▶ DIRECTIONS FOR THIS TASK
All records are to be retyped faithfully and completely.

########

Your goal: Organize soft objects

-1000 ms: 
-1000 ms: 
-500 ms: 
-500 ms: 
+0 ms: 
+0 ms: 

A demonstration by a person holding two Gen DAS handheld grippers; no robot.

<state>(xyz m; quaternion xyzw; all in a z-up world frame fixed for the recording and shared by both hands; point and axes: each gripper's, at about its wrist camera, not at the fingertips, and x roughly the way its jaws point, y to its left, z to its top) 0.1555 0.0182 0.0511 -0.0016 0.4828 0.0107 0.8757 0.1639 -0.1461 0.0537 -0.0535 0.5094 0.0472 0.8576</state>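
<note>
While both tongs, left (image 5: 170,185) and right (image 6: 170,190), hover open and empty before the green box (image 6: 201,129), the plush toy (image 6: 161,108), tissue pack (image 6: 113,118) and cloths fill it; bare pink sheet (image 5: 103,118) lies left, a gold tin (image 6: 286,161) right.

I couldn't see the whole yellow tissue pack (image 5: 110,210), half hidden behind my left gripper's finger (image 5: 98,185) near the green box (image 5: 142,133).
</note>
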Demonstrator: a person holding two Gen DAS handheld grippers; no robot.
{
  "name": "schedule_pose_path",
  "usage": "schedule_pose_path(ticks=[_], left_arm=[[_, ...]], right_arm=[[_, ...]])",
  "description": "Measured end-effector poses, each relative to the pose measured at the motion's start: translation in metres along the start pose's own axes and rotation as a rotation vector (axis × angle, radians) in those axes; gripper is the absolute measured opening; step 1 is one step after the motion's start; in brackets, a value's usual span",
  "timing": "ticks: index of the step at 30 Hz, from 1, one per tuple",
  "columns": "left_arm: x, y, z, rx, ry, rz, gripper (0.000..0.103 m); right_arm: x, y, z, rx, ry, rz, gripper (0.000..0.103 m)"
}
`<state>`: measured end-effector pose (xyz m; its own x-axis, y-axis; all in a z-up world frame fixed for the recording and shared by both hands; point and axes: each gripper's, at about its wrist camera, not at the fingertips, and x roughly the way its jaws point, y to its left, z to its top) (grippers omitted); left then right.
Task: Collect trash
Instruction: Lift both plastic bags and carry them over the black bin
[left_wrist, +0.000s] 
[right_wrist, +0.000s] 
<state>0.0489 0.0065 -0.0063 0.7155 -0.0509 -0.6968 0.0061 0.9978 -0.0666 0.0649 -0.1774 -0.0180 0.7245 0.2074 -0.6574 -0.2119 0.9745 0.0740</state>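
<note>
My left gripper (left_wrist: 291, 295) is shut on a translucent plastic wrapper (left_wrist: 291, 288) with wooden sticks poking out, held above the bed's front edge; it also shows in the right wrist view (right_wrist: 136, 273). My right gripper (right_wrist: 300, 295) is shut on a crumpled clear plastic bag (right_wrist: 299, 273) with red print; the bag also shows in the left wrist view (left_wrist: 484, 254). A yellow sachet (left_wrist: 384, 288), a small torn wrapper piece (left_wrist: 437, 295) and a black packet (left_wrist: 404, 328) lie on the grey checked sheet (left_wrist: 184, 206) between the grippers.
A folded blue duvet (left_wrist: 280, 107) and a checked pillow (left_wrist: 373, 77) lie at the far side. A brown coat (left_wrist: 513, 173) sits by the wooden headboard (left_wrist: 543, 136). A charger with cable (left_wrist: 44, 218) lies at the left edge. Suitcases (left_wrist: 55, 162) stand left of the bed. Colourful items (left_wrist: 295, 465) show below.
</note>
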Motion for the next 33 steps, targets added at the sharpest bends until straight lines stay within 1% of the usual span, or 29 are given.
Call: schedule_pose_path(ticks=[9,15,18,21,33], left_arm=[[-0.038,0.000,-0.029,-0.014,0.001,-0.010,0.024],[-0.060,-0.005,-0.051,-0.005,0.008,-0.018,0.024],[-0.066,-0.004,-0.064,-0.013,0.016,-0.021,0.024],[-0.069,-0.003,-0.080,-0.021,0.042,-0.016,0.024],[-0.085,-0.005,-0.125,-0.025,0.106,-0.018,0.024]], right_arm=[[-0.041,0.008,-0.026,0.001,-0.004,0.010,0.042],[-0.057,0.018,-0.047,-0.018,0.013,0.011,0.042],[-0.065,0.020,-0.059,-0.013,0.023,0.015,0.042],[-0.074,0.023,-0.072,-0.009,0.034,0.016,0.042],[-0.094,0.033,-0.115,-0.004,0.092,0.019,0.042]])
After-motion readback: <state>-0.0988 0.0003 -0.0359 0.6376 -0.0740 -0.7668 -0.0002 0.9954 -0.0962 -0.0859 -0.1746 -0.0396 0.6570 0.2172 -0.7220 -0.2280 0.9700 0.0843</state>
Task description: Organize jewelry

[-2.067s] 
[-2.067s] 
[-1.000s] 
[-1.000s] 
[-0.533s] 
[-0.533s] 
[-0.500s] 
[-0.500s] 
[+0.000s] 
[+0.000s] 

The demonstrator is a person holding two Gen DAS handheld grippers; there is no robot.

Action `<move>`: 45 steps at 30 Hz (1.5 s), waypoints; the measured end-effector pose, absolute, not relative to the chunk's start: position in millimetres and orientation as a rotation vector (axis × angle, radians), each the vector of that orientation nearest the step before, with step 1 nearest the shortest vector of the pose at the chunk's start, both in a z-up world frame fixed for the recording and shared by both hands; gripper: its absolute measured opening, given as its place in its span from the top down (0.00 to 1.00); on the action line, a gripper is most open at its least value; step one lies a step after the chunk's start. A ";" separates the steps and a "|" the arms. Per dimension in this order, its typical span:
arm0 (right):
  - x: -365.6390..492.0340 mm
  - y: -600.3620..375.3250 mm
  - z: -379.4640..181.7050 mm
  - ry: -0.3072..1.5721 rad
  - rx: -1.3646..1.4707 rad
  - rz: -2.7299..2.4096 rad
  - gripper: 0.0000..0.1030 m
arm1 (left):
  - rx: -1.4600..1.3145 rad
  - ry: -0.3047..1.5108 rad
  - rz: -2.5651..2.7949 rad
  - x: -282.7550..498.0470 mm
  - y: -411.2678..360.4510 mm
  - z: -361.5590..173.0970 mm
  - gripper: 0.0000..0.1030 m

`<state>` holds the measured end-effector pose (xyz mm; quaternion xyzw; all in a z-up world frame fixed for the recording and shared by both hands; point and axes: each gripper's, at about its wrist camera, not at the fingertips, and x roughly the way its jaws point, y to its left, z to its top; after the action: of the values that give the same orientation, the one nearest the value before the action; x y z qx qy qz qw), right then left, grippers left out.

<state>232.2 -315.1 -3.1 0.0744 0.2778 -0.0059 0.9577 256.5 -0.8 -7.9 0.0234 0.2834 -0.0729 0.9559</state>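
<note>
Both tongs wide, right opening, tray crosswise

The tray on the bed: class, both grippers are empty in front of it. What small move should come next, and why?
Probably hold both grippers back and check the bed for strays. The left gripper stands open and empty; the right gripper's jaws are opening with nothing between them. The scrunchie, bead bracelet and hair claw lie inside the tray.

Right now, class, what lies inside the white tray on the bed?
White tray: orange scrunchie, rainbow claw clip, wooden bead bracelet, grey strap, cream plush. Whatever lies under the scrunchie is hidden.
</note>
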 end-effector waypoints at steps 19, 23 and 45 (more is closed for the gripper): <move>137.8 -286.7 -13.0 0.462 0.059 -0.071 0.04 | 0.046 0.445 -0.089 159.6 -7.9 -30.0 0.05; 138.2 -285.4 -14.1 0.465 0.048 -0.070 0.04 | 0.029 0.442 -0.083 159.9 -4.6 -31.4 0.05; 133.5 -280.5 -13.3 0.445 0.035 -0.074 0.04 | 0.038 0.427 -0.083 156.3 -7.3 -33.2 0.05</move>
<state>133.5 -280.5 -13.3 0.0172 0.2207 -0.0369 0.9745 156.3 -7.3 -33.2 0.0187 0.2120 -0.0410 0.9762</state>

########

▶ ANSWER TO THIS TASK
Your goal: Organize soft objects

-1000 ms: 
-1000 ms: 
-500 ms: 
-500 ms: 
+0 ms: 
+0 ms: 

A demonstration by a person holding two Gen DAS handheld grippers; no robot.

<state>(xyz m; quaternion xyzw; all in a z-up world frame fixed for the recording and shared by both hands; point and axes: each gripper's, at about its wrist camera, not at the fingertips, and x roughly the way its jaws point, y to its left, z to its top) 0.1555 0.0182 0.0511 -0.0016 0.4828 0.0107 0.8757 0.1639 -0.1461 0.0537 -0.0535 0.5094 0.0472 0.8576</state>
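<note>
While both tongs, left (image 5: 170,185) and right (image 6: 170,190), hover open and empty before the green box (image 6: 201,129), the plush toy (image 6: 161,108), tissue pack (image 6: 113,118) and cloths fill it; bare pink sheet (image 5: 103,118) lies left, a gold tin (image 6: 286,161) right.

I couldn't see the whole yellow tissue pack (image 5: 110,210), half hidden behind my left gripper's finger (image 5: 98,185) near the green box (image 5: 142,133).
</note>
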Demonstrator: a person holding two Gen DAS handheld grippers; no robot.
{
  "name": "schedule_pose_path",
  "usage": "schedule_pose_path(ticks=[_], left_arm=[[_, ...]], right_arm=[[_, ...]])",
  "description": "Measured end-effector poses, each relative to the pose measured at the motion's start: translation in metres along the start pose's own axes and rotation as a rotation vector (axis × angle, radians) in those axes; gripper is the absolute measured opening; step 1 is one step after the motion's start; in brackets, a value's usual span",
  "timing": "ticks: index of the step at 30 Hz, from 1, one per tuple",
  "columns": "left_arm: x, y, z, rx, ry, rz, gripper (0.000..0.103 m); right_arm: x, y, z, rx, ry, rz, gripper (0.000..0.103 m)"
}
`<state>`: measured end-effector pose (xyz m; its own x-axis, y-axis; all in a z-up world frame fixed for the recording and shared by both hands; point and axes: each gripper's, at about its wrist camera, not at the fingertips, and x roughly the way its jaws point, y to its left, z to its top) (grippers omitted); left then right.
Task: Collect trash
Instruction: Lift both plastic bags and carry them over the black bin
[left_wrist, +0.000s] 
[right_wrist, +0.000s] 
<state>0.0489 0.0065 -0.0063 0.7155 -0.0509 -0.6968 0.0061 0.9978 -0.0666 0.0649 -0.1774 -0.0180 0.7245 0.2074 -0.6574 -0.2119 0.9745 0.0740</state>
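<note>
My left gripper (left_wrist: 291, 295) is shut on a translucent plastic wrapper (left_wrist: 291, 288) with wooden sticks poking out, held above the bed's front edge; it also shows in the right wrist view (right_wrist: 136, 273). My right gripper (right_wrist: 300, 295) is shut on a crumpled clear plastic bag (right_wrist: 299, 273) with red print; the bag also shows in the left wrist view (left_wrist: 484, 254). A yellow sachet (left_wrist: 384, 288), a small torn wrapper piece (left_wrist: 437, 295) and a black packet (left_wrist: 404, 328) lie on the grey checked sheet (left_wrist: 184, 206) between the grippers.
A folded blue duvet (left_wrist: 280, 107) and a checked pillow (left_wrist: 373, 77) lie at the far side. A brown coat (left_wrist: 513, 173) sits by the wooden headboard (left_wrist: 543, 136). A charger with cable (left_wrist: 44, 218) lies at the left edge. Suitcases (left_wrist: 55, 162) stand left of the bed. Colourful items (left_wrist: 295, 465) show below.
</note>
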Motion for the next 33 steps, targets added at the sharpest bends until straight lines stay within 1% of the usual span, or 29 are given.
Call: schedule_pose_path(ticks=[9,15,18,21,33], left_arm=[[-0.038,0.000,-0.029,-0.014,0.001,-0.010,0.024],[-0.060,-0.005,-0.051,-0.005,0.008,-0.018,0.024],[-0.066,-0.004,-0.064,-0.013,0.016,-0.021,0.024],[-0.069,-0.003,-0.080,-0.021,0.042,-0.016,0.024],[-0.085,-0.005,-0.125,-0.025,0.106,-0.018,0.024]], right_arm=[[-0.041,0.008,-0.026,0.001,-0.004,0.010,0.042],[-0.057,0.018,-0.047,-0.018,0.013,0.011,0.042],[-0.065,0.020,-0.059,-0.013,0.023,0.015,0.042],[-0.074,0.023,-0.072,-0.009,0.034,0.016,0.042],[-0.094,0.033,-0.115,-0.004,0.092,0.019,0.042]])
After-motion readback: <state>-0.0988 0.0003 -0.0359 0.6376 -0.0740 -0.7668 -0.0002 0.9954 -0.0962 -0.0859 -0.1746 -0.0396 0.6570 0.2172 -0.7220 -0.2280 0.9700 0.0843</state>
Task description: Organize jewelry

[-2.067s] 
[-2.067s] 
[-1.000s] 
[-1.000s] 
[-0.533s] 
[-0.533s] 
[-0.500s] 
[-0.500s] 
[+0.000s] 
[+0.000s] 

The demonstrator is a person holding two Gen DAS handheld grippers; there is no robot.

Action `<move>`: 45 steps at 30 Hz (1.5 s), waypoints; the measured end-effector pose, absolute, not relative to the chunk's start: position in millimetres and orientation as a rotation vector (axis × angle, radians), each the vector of that orientation nearest the step before, with step 1 nearest the shortest vector of the pose at the chunk's start, both in a z-up world frame fixed for the recording and shared by both hands; gripper: its absolute measured opening, given as its place in its span from the top down (0.00 to 1.00); on the action line, a gripper is most open at its least value; step one lies a step after the chunk's start. A ";" separates the steps and a "|" the arms. Per dimension in this order, its typical span:
arm0 (right):
  - x: -365.6390..492.0340 mm
  - y: -600.3620..375.3250 mm
  - z: -379.4640..181.7050 mm
  - ry: -0.3072..1.5721 rad
  - rx: -1.3646..1.4707 rad
  - rz: -2.7299..2.4096 rad
  - gripper: 0.0000..0.1030 m
arm1 (left):
  - rx: -1.4600..1.3145 rad
  - ry: -0.3047..1.5108 rad
  - rz: -2.5651..2.7949 rad
  - x: -282.7550..498.0470 mm
  - y: -411.2678..360.4510 mm
  - z: -361.5590..173.0970 mm
  - gripper: 0.0000..0.1030 m

`<state>` holds the measured end-effector pose (xyz mm; quaternion xyzw; all in a z-up world frame fixed for the recording and shared by both hands; point and axes: each gripper's, at about its wrist camera, not at the fingertips, and x roughly the way its jaws point, y to its left, z to its top; after the action: of the values that give the same orientation, the one nearest the value before the action; x y z qx qy qz qw), right then left, grippers left out.

<state>232.2 -315.1 -3.1 0.0744 0.2778 -0.0059 0.9577 256.5 -0.8 -7.9 0.0234 0.2834 -0.0729 0.9559</state>
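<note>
Both tongs wide, right opening, tray crosswise

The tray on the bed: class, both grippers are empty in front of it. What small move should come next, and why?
Probably hold both grippers back and check the bed for strays. The left gripper stands open and empty; the right gripper's jaws are opening with nothing between them. The scrunchie, bead bracelet and hair claw lie inside the tray.

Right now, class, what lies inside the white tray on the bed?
White tray: orange scrunchie, rainbow claw clip, wooden bead bracelet, grey strap, cream plush. Whatever lies under the scrunchie is hidden.
</note>
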 end-effector waypoints at steps 19, 23 and 45 (more is closed for the gripper): <move>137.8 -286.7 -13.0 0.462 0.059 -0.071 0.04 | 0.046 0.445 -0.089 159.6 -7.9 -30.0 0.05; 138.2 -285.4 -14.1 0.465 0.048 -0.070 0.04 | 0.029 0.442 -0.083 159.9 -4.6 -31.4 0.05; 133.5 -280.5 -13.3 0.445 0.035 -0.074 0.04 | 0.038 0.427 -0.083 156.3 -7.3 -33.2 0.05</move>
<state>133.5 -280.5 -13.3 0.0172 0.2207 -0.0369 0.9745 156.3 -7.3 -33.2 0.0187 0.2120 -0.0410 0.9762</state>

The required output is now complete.